But that’s not quite right, either. At least it isn’t anymore. Early travelers, crossing the state on the Santa Fe Trail, counted the revolutions of their wagon wheels and so decided Midway was midway. But I-70 doesn’t exactly follow the same path.

In any event, Boonville is clearly divided by this World Series. The dynamics are explained by Steve Schrader, 24, “the one and only” in a bar that has no name, a bar that has sidestepped the whole issue, incidentally, by offering both red and blue beer, 40 cents a glass.

“Kansas City is not a conservative team,” he says, over a bottle of Busch. “St. Louis is a conservative team, the exact opposite. Traditional.”

He continues: “Take Boonville. The half of Boonville in Cooper County is Republican, old German families that tend be more conservative. Across the river, in Boone County, they vote Democrat.

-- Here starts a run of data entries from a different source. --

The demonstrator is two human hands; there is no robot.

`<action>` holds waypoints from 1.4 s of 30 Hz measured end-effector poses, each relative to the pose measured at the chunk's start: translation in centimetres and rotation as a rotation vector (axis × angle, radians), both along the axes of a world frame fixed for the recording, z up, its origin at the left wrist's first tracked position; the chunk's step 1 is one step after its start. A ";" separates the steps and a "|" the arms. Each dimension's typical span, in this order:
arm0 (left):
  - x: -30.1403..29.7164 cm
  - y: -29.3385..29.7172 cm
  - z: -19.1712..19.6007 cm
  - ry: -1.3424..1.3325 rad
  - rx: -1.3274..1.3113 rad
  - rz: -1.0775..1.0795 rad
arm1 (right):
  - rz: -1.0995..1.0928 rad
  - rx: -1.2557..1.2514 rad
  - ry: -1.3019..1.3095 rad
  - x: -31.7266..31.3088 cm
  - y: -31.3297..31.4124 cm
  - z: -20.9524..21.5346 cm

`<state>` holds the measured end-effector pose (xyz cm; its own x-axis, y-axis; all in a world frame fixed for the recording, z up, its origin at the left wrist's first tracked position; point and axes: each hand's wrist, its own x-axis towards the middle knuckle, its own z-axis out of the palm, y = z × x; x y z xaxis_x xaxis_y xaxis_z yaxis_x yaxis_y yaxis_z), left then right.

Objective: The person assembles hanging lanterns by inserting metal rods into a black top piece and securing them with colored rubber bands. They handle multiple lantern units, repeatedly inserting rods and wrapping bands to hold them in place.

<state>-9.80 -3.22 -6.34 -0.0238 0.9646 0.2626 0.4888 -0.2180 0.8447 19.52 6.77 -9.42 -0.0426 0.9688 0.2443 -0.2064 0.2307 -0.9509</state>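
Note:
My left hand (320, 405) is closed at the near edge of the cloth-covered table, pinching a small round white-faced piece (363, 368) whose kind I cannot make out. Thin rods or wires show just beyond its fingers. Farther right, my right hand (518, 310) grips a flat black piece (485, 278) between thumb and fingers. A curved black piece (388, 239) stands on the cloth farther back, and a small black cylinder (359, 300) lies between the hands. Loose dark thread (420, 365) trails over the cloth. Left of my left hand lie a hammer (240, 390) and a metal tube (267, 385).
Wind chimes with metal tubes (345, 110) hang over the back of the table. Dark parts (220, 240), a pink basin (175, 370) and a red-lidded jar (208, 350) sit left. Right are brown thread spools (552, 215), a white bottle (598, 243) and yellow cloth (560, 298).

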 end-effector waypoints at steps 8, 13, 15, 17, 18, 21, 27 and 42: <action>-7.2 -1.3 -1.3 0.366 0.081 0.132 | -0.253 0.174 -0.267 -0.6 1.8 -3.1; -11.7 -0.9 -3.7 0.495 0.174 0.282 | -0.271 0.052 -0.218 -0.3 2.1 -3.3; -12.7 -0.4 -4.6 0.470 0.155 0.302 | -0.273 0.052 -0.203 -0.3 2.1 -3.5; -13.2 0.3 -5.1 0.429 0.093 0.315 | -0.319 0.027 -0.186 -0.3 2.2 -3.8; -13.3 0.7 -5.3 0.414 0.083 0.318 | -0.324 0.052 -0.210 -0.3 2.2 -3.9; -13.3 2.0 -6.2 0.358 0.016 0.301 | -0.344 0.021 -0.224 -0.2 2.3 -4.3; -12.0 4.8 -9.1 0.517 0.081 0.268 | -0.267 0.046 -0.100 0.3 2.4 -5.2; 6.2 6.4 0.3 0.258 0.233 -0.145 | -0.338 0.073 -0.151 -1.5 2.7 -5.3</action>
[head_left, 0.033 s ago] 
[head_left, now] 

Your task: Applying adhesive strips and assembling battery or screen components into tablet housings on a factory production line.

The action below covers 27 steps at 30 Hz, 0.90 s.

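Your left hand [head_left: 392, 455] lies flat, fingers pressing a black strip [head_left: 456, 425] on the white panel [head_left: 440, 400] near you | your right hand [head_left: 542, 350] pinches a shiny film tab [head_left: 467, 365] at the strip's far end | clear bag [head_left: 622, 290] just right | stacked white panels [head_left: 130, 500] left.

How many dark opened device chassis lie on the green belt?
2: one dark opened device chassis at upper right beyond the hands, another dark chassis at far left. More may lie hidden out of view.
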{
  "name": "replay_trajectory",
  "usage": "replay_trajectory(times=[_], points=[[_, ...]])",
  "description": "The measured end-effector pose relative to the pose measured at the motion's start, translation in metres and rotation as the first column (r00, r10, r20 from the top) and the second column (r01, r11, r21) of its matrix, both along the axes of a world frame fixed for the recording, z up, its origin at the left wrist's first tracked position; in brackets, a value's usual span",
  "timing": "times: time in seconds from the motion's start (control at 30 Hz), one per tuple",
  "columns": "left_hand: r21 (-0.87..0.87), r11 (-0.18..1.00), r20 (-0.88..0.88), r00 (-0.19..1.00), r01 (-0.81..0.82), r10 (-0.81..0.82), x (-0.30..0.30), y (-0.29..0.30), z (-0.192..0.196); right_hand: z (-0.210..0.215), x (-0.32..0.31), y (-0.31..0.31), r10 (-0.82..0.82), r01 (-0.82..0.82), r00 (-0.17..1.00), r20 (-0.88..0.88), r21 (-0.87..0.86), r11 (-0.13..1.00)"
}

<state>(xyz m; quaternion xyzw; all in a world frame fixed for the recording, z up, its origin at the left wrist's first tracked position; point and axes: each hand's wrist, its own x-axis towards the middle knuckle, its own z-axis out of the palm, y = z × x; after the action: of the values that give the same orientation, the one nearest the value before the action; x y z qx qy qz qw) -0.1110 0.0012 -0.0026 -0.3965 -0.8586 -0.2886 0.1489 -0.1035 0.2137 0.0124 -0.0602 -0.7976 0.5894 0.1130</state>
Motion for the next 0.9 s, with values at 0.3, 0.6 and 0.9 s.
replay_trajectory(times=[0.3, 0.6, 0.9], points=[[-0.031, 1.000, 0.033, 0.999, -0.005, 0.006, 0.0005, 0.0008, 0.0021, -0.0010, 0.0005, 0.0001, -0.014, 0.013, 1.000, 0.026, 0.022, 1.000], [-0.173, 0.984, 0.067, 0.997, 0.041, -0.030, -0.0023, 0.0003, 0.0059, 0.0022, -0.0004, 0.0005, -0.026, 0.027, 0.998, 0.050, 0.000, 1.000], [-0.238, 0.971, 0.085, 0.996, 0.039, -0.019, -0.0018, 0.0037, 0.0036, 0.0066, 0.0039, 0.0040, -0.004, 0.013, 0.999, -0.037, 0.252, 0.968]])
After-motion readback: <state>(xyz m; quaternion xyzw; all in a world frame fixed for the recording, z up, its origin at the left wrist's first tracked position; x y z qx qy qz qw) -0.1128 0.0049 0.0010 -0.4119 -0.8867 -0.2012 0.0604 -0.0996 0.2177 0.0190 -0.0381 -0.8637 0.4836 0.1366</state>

Who’s losing their farms?” He points behind him, in the direction of the Missouri. “They spend too much money.”

More beer is bought and consumed. “Here’s my point. When you’re conservative, when you realize you’re going to work the rest of your life, you get down to basics, like baseball. K.C. impresses me as a kind of team that would rather look good than be good. Except for Brett, of course. The Cardinals are a team that’s down to earth, they play in a realistic fashion.”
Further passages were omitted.